Backup goalie Zatkoff has Penguins talking

Penguins goalie Jeff Zatkoff (37) is congratulated by center Joe Vitale (46) and center Sidney Crosby (87) after defeating the Florida Panthers, 5-1, at BB&T Center.
Penguins goalie Jeff Zatkoff (37) is congratulated by center Joe Vitale (46) and center Sidney Crosby (87) after defeating the Florida Panthers, 5-1, at BB&T Center.
Photo by USA Today Sports
Chris Adamski
| Monday, Dec. 2, 2013, 10:33 p.m.

Coach Dan Bylsma said he “can't say enough” about the job Jeff Zatkoff has done as the Penguins' backup goalie.

Zatkoff, apparently, just can't ever say enough, period.

The 26-year-old rookie is coming off a November in which he went 4-0 with a 1.60 goals-against average and .944 save percentage in four appearances, putting the Penguins at ease by stabilizing their goaltending situation behind Marc-Andre Fleury. Tomas Vokoun is out with a blood clot in his pelvis.

Zatkoff has his teammates talking — about how well he has played, about how his confidence has grown, about how the need for the Penguins to acquire a veteran backup has been greatly exaggerated.

Mostly, though, the Penguins like to talk about how much Zatkoff talks.

“I think that he is definitely the most vocal (goalie) I've played with,” captain Sidney Crosby said.

“Extremely talkative,” is now defenseman Matt Niskanen described Zatkoff's on-ice demeanor.

“Chatterbox,” is what Bylsma termed him.

“He maybe talks three times as much as you'd expect a goaltender to be chattering through the game.
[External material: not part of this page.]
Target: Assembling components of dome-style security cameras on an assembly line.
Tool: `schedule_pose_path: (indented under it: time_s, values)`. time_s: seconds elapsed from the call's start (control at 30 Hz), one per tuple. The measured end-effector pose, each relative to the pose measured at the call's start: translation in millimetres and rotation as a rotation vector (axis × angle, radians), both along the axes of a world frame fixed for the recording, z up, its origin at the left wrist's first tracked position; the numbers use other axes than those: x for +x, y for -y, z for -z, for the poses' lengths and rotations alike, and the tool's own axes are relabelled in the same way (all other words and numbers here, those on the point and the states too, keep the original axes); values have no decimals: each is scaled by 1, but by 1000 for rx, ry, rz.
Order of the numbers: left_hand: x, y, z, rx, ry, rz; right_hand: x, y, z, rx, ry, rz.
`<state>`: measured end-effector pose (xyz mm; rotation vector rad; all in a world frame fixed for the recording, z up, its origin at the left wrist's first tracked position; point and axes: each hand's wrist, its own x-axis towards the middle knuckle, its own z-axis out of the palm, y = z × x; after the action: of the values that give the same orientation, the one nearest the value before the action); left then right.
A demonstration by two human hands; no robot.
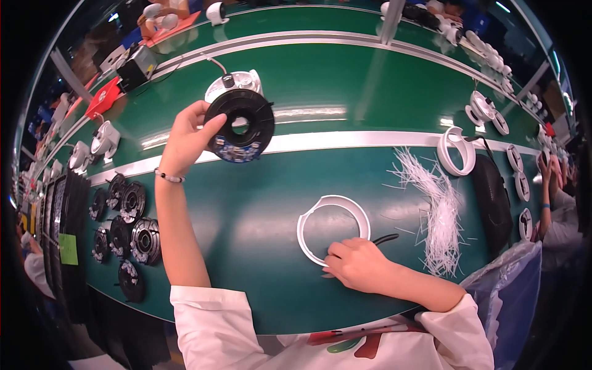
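The right hand (361, 265) rests on the green belt (259, 246), fingers curled around a thin black tool (385, 238) whose tip lies at the white ring (333, 228) just ahead of the knuckles. Beyond and to its right is a heap of white ties (438, 209). Farther off, the left hand (188, 139) holds up a black disc (239, 125), thumb and fingers pinching its rim. The disc looks rigid and fairly light; its rim gives the safest hold, clear of the small circuit board at its lower edge.

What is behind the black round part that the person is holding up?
Behind the black round part, raised by the left hand, a white rounded device with a grey cable shows on the green table. Only its top is visible; the disc covers the rest.
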<state>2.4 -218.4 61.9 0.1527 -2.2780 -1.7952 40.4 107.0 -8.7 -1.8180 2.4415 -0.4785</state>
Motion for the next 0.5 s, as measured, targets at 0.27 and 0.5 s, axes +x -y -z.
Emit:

He took me by surprise in Florida (on Saturday). During a TV timeout, he's at the bench and talking about plays and situations, and I'm like, ‘Jeff … get back in the net.' ”

If Zatkoff keeps repeating his performance from that night, it is safe to say Bylsma and his teammates will let him talk all he wants.

Zatkoff stopped 39 of 40 shots in a 5-1 win three days after he earned the win after allowing two goals in 45 minutes of a game he entered in relief of Fleury against the Toronto Maple Leafs.

Zatkoff, a five-year AHL veteran, made his NHL debut in Florida on Oct. 11 and allowed six goals on 30 shots in defeat. That only heightened anxiety about the Penguins' goaltending situation after Fleury was replaced by Vokoun during last season's playoffs and Vokoun's ailment was discovered during training camp. Vokoun won't return until January at the earliest.

“His first game wasn't a memorable one for him,” Bylsma said of Zatkoff, “but since then … he really should have won five in a row, he's played so well.

“He won his first game in Columbus (Nov. 2) by shutout — but maybe he played better even in his next two games (at home against the Islanders on Nov. 22 and the Toronto appearance), and played fantastic in Florida.”

Perhaps the greatest compliment of all from Zatkoff's teammates is an unintentional and disconcerting one: He has, perhaps, so earned the Penguins' trust, they allowed 40 shots against him.

In Zatkoff's first NHL win against Columbus, it was clear the game plan was to pack it in and shield him from attack as much as possible. The Blue Jackets had 19 shots that night, fewer than half the amount Zatkoff faced Saturday.

Zatkoff said he “doesn't look at it that way” and that the shot totals were more a function of Saturday being the second of a back-to-back (but so was the Columbus game) and that the Panthers took more of a shooting mentality.

Regardless of how it manifests itself, it's clear the Penguins have grown to have faith in Zatkoff.

“He's been solid,” Crosby said. “You can see it, with each game, he gets more confident.”

And with confidence comes the chatter.

“I like to talk,” Zatkoff said. “I'm pretty social.”

It's Zatkoff's play that's doing the talking now.